La mia ricerca e i miei studi mi hanno portato a ritenere che le credenze e le convinzioni che abbiamo nei confronti di noi stessi finiscono anche per determinare il modo in cui vediamo le cose e gestiamo il lavoro e la vita.
Possiamo credere che le nostre qualità siano scolpite sulla pietra, mindset statico, e questo ci spinge a metterci alla prova, a dimostrare che le nostre capacità sono di un livello elevato. Si tratta di una mentalità per la quale conta dare prova di sé: ce la farò o no? Verrò accettato o rifiutato? Mi sentirò un vincente o un perdente?

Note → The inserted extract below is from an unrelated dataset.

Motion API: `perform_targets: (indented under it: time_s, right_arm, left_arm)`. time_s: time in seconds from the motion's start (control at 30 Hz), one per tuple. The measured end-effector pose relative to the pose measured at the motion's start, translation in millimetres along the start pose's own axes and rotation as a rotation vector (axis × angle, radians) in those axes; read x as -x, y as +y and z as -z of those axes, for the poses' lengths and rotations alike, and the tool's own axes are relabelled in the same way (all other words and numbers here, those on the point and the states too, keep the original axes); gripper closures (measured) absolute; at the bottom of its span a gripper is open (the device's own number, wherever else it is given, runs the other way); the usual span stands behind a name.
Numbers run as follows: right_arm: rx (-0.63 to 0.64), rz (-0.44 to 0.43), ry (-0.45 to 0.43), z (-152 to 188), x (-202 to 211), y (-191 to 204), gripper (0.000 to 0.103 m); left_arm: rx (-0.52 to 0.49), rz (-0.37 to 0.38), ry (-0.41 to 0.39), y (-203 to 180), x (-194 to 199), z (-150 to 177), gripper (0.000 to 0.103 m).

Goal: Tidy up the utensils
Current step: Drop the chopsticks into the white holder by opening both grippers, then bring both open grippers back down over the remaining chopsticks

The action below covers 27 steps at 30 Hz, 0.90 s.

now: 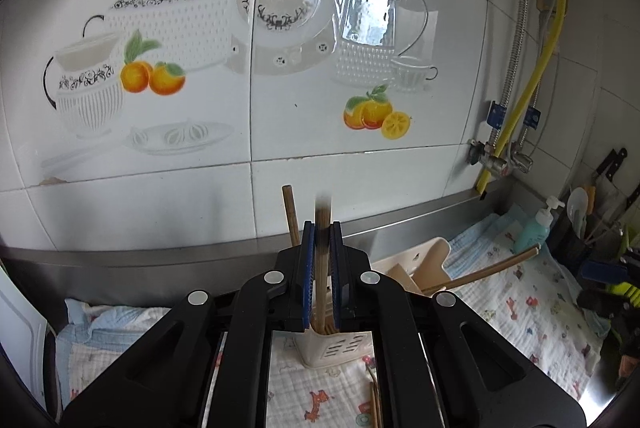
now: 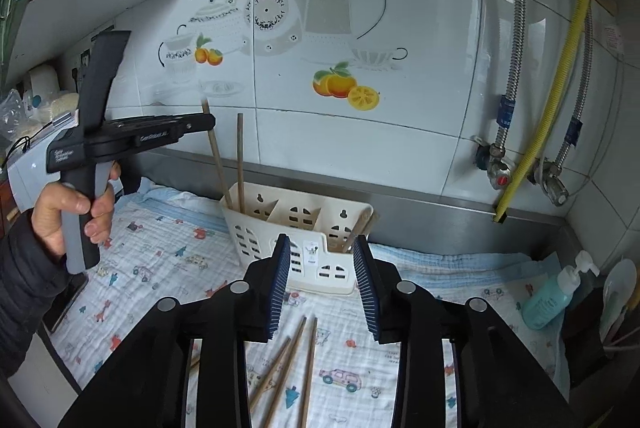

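Observation:
My left gripper [image 1: 321,228] is shut on a brown chopstick [image 1: 322,248] that stands upright over the left end of the cream slotted utensil holder [image 1: 336,346]. In the right wrist view a hand holds that gripper [image 2: 208,123], and its chopstick [image 2: 216,155] reaches down into the left compartment of the holder [image 2: 296,224]. A second chopstick [image 2: 240,155] stands beside it. Another chopstick [image 2: 360,228] leans in the right compartment. My right gripper [image 2: 322,248] is open in front of the holder with nothing between its fingers. Several loose chopsticks [image 2: 296,356] lie on the printed cloth [image 2: 160,268] below it.
The tiled wall with hoses and valves [image 2: 500,167] rises close behind the holder. A teal pump bottle [image 2: 552,296] and a dark container with a white spoon [image 2: 618,292] stand at the right. A sleeve and hand [image 2: 60,211] are at the left.

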State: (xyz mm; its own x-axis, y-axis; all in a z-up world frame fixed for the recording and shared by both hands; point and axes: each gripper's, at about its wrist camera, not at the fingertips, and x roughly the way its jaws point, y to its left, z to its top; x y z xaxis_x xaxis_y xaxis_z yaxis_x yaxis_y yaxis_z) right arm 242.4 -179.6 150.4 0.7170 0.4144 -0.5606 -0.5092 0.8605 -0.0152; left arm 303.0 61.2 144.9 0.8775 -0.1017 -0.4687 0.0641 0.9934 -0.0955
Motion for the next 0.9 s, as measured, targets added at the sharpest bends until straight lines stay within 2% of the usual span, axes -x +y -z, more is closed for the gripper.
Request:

Farò la figura di uno intelligente o di un perdente?
Esiste anche un’altra mentalità, mindset dinamico, che non considera i tratti personali come delle carte che vi sono toccate e con le quali si deve convivere per convincerci o convincere gli altri che abbiamo una scala reale mentre in segreto temiamo perché abbiamo una coppia di Dieci.

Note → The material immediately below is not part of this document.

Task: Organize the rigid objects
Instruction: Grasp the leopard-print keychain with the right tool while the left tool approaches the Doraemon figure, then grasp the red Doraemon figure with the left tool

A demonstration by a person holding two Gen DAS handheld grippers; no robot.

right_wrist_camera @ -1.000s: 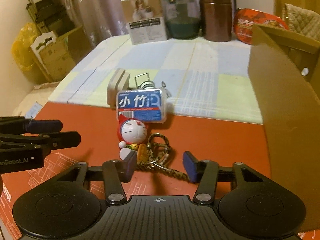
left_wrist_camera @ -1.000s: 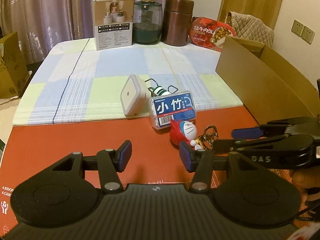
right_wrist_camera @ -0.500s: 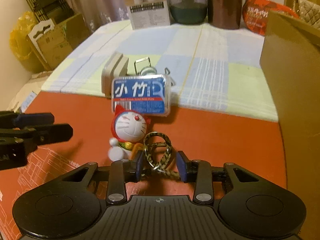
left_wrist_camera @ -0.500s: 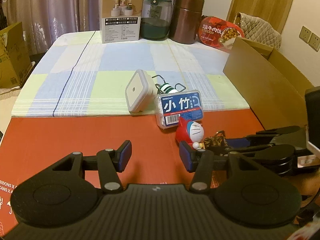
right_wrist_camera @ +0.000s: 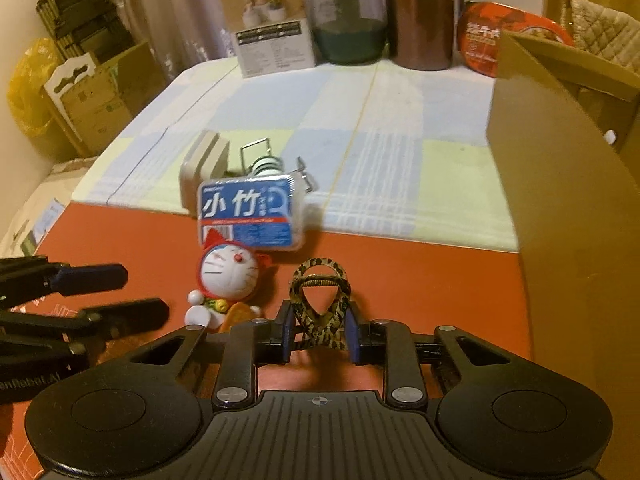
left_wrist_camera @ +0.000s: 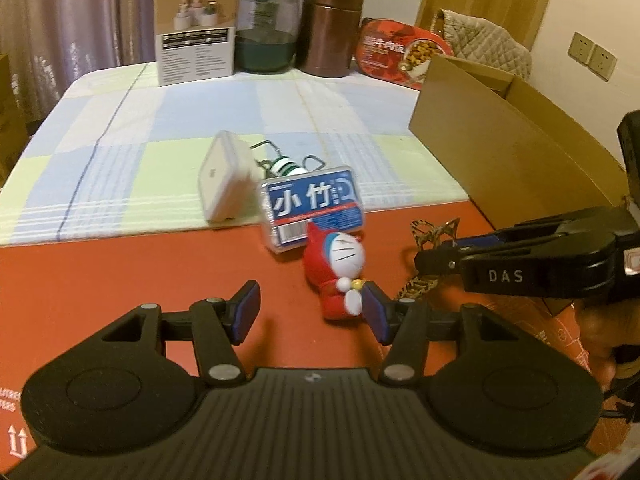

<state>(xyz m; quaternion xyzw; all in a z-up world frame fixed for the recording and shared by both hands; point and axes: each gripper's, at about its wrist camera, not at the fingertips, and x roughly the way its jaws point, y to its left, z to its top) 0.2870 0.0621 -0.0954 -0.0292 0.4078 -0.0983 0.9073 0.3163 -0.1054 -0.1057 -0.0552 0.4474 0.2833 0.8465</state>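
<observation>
Pinching the leopard-print clip [right_wrist_camera: 320,312] between the right tongs [right_wrist_camera: 319,334].

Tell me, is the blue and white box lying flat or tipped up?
Tipped up. The blue and white box stands on its edge, label facing the cameras, its top tilted back.

Warm, dim indoor light gives both views a yellow-orange cast, and the red sheet [left_wrist_camera: 120,272] on the table looks heavily saturated. Soft shadows fall beneath the left tongs [left_wrist_camera: 310,312] and just beside the cat figurine [left_wrist_camera: 340,268] ahead of them (no hard edges anywhere). Motion blur smears the blue-labelled box [right_wrist_camera: 250,212] beyond the right tongs [right_wrist_camera: 318,332] and the checked cloth [right_wrist_camera: 400,152] further out. Fisheye distortion bends the cardboard box [right_wrist_camera: 568,216] to the right of those tongs, and the frame corners darken. A faint sheen shows on the brown canister [left_wrist_camera: 332,28] far ahead.
</observation>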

Questa forma mentis considera le carte e noi stessi come il punto di partenza di uno sviluppo: il mindset dinamico si fonda sulla convinzione che con l’impegno le qualità di base possano essere coltivate e sviluppate. Quindi anche se le persone differiscono tra loro per 1000 modi talenti attitudini interessi temperamenti, ciascuna di esse ha la possibilità di cambiare e crescere attraverso applicazione ed esperienza.